Mary Hall Ingham (November 24, 1866 – January 1, 1937) was an American suffragist and reformer. She was the chair of the Pennsylvania branch of the National Woman's Party. She picketed the White House as a part of the Silent Sentinels, was arrested, and spent time in the Occoquan Workhouse. She worked to secure the ratification of the 19th Amendment by the Pennsylvania legislature and fought for the Equal Rights Amendment. She founded the Equal Franchise Society of Philadelphia and was director of Philadelphia's Bureau of Municipal Research and the Octavia Hill Association.

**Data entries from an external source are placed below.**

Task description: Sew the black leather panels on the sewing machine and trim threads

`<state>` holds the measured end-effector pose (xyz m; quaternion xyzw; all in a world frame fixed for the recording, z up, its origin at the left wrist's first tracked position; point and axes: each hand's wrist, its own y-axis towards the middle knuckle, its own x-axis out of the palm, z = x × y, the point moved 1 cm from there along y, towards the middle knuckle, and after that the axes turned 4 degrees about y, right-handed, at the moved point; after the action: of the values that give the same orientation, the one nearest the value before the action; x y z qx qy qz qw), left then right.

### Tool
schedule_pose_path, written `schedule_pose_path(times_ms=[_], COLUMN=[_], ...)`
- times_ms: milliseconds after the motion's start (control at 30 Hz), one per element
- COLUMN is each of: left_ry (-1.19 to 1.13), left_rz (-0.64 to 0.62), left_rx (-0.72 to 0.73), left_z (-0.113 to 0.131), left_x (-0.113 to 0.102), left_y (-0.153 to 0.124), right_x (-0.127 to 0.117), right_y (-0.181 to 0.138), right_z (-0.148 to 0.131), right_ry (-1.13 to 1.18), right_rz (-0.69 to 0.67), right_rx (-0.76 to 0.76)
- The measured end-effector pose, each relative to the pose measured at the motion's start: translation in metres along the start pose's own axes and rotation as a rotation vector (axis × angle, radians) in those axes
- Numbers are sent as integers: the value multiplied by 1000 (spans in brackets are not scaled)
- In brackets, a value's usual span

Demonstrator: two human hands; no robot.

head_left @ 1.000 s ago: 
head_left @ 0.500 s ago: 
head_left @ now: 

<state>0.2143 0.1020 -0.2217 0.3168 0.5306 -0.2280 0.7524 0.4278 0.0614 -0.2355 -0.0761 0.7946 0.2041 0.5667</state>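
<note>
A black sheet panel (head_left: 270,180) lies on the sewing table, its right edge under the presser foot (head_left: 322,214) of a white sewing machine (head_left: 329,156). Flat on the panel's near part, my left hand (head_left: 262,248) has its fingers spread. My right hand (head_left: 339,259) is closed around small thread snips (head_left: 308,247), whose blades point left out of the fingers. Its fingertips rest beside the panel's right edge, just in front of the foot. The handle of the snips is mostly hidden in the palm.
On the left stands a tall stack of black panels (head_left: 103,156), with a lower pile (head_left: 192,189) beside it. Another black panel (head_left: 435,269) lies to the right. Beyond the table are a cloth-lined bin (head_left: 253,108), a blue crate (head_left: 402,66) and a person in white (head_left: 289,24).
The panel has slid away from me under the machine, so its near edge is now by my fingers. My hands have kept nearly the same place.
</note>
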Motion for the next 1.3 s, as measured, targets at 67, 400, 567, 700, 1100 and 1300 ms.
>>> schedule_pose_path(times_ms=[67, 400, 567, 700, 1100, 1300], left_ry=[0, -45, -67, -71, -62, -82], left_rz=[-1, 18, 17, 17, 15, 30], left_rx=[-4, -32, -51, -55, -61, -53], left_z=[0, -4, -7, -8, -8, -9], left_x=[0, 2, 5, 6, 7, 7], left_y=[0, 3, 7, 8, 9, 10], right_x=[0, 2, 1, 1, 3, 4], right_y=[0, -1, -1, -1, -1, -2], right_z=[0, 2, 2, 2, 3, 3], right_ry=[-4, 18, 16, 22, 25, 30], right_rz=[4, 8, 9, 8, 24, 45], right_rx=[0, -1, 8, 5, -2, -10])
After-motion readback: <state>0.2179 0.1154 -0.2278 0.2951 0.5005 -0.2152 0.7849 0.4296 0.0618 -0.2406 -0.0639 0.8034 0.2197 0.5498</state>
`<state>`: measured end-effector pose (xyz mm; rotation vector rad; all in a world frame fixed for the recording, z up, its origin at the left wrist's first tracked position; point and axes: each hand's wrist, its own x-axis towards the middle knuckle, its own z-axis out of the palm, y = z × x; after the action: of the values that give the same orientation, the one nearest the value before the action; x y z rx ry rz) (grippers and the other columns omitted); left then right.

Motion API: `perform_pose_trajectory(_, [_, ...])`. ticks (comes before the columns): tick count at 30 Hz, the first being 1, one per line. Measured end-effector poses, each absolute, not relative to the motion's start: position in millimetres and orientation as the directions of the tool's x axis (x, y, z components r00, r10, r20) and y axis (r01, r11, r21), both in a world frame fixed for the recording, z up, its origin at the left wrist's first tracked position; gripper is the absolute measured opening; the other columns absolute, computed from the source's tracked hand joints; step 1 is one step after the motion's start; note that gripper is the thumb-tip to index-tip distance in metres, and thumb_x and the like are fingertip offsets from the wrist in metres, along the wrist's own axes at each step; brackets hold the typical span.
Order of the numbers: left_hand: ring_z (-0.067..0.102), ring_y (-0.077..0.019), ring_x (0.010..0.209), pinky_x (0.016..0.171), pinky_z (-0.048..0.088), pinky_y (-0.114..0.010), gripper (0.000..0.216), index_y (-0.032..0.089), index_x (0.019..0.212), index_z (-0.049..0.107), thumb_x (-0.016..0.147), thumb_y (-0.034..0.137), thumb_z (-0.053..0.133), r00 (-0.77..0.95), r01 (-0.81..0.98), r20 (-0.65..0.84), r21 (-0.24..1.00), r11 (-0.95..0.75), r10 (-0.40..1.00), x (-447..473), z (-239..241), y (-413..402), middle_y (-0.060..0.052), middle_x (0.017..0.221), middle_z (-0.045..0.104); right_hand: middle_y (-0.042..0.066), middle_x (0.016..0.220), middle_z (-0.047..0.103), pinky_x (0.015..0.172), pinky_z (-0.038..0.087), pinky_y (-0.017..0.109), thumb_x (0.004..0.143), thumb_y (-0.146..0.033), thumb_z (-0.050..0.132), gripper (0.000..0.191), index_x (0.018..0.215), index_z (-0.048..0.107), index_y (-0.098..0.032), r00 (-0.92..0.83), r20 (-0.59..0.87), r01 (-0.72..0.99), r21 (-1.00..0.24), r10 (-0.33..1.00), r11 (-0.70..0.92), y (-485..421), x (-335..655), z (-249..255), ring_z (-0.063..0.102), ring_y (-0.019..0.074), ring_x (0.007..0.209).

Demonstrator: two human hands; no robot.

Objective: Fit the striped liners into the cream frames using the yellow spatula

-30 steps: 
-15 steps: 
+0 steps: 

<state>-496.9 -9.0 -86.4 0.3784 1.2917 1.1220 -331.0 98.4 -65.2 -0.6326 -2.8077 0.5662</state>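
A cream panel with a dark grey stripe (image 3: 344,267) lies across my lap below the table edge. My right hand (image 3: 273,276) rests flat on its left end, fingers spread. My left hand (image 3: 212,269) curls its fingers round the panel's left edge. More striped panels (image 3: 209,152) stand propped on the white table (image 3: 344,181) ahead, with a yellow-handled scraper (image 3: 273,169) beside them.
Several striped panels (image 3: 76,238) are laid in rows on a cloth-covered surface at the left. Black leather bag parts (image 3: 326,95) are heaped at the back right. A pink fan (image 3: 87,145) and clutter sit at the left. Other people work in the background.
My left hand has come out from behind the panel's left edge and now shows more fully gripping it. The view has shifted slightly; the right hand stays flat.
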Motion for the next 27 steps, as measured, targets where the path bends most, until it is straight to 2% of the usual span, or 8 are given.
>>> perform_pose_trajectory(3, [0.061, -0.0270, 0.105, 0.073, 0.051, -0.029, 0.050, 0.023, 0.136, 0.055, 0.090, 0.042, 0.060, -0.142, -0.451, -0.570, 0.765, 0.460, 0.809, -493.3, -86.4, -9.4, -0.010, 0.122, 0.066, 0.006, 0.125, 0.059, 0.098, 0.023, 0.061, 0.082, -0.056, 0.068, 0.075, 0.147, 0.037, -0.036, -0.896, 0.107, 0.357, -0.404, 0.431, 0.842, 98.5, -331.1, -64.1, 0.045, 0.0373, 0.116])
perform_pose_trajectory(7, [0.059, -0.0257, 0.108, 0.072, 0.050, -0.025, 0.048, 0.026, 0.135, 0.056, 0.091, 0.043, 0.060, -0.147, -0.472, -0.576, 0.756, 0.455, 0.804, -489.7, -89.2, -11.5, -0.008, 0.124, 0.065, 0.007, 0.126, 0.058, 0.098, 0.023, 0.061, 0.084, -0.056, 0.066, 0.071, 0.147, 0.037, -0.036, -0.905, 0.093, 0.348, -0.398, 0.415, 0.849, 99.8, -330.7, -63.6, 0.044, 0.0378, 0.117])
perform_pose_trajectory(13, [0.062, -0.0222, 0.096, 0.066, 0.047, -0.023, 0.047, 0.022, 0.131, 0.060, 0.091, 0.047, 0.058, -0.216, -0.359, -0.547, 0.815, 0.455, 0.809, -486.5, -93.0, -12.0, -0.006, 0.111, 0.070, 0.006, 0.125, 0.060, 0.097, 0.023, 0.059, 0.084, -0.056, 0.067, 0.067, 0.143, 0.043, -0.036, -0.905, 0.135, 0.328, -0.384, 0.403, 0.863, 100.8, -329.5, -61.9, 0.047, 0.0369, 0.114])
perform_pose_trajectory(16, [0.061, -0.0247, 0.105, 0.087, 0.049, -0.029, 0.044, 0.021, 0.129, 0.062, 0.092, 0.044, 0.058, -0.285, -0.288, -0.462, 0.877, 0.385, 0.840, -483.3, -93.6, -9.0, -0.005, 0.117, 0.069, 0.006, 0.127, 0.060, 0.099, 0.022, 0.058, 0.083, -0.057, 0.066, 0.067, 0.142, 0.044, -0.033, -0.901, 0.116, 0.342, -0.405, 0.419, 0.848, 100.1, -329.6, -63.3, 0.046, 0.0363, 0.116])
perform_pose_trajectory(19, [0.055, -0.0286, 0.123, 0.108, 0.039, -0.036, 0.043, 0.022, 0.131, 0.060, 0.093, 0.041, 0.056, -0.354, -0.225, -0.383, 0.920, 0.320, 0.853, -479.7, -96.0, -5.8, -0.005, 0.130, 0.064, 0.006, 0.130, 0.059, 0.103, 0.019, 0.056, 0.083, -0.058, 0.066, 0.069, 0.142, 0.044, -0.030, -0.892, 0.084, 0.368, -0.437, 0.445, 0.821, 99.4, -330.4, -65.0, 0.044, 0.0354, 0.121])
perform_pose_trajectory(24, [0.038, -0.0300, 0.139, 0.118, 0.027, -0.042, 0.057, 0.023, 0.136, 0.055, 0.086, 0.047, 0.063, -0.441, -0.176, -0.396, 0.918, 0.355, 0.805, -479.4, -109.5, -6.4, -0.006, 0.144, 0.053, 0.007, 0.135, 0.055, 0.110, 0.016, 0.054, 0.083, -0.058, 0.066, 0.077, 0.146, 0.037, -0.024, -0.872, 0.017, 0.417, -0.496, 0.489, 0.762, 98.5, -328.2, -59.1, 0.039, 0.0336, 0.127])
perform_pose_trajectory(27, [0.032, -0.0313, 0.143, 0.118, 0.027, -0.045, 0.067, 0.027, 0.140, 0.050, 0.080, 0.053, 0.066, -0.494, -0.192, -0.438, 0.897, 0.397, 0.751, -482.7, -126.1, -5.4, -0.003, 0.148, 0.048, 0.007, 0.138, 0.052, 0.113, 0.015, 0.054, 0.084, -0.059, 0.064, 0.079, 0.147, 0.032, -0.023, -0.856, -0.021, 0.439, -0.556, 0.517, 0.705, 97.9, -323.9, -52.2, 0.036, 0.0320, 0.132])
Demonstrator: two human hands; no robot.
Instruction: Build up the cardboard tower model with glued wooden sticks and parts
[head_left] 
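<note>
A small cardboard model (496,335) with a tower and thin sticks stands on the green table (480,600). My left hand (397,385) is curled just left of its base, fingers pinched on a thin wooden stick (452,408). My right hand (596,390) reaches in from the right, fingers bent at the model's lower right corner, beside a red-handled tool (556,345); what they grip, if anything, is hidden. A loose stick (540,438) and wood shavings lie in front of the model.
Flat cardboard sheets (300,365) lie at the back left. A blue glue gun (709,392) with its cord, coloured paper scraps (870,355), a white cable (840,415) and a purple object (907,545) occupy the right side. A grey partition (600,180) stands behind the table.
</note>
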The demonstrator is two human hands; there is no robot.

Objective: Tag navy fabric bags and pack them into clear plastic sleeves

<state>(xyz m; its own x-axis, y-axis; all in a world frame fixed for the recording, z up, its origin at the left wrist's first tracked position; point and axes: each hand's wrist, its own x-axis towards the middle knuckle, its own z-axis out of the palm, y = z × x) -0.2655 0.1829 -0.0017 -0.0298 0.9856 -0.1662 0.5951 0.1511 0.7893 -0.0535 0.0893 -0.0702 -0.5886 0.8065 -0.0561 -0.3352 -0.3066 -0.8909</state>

Ingham attended the Woman's Medical College of Pennsylvania, Bryn Mawr College, and Radcliffe College.

==Early life and education==
Mary Hall Ingham was born on November 24, 1866, in Philadelphia, Pennsylvania, to Catherine Keppele (née Hall) and William Armstrong Ingham. Her grandfather was Samuel Delucenna Ingham, Treasury Secretary under President Andrew Jackson. She attended Agnes Irwin School. Though born into a prominent family, she was less than enthusiastic about society life.

Ingham entered the Woman's Medical College of Pennsylvania in 1898 and transferred to Bryn Mawr College in 1900. She earned her A.B. in 1903. She was then a private tutor, teaching art history. She was hired as a teacher by Agnes Irwin School, where she worked from 1905 to 1915. She was also a member of the Association of Collegiate Alumnae and served as the Philadelphia branch's president from 1906 to 1909.

==Suffrage and reform==
Ingham was director of the tenement house-focused Octavia Hill Association and was on the Day Nursery Association's board of managers. She founded the Equal Franchise Society of Philadelphia in 1909 and served as its secretary. She supported the 1910 Philadelphia garment workers' strike. After the Women's Trade Union League established a branch in Philadelphia in 1915, she served on its advisory board and was one of its vice presidents.

Ingham was director of Philadelphia's Bureau of Municipal Research. She supported the city manager plan and the short ballot. She was a supporter of Rudolph Blankenburg's mayoral campaign in 1911. She supported Theodore Roosevelt in the 1912 United States presidential election, serving as vice chair of the Women of the Washington Party and assisting in the formation of the Progressive League of Philadelphia. Ingham worked for the securities firm William P. Bonbright & Co., serving as head of its women's department from 1915 to 1919.

In 1917, she became chair of the Pennsylvania branch of the National Woman's Party, a women's suffrage organization founded by Alice Paul. In July of that year, she picketed the White House as a part of the Silent Sentinels. She was arrested alongside 15 other women and served three days of a sixty-day sentence in the Occoquan Workhouse. She was arrested two more times. In 1919, Ingham joined a group of previously jailed suffragists who toured the United States as part of a publicity stunt, dressed in prison clothing, in a railroad car they called the "Prison Special". Following the passage of the suffrage amendment in Congress, Ingham worked to secure the ratification of the amendment by the Pennsylvania legislature, which occurred on June 24, 1919.

In 1920, Ingham picketed the Republican National Convention in Chicago and joined other women in pressuring Warren G. Harding to hasten ratification in Republican states. After the adoption of the 19th Amendment, she worked on behalf of an Equal Rights Amendment.

==Later life==
Ingham attended Radcliffe College from 1921 to 1923, taking graduate courses in government. She supported the League of Nations but largely retired from her earlier reformist pursuits. She was an active mountaineer. Ingham died of cancer on January 1, 1937, in Bryn Mawr, Pennsylvania.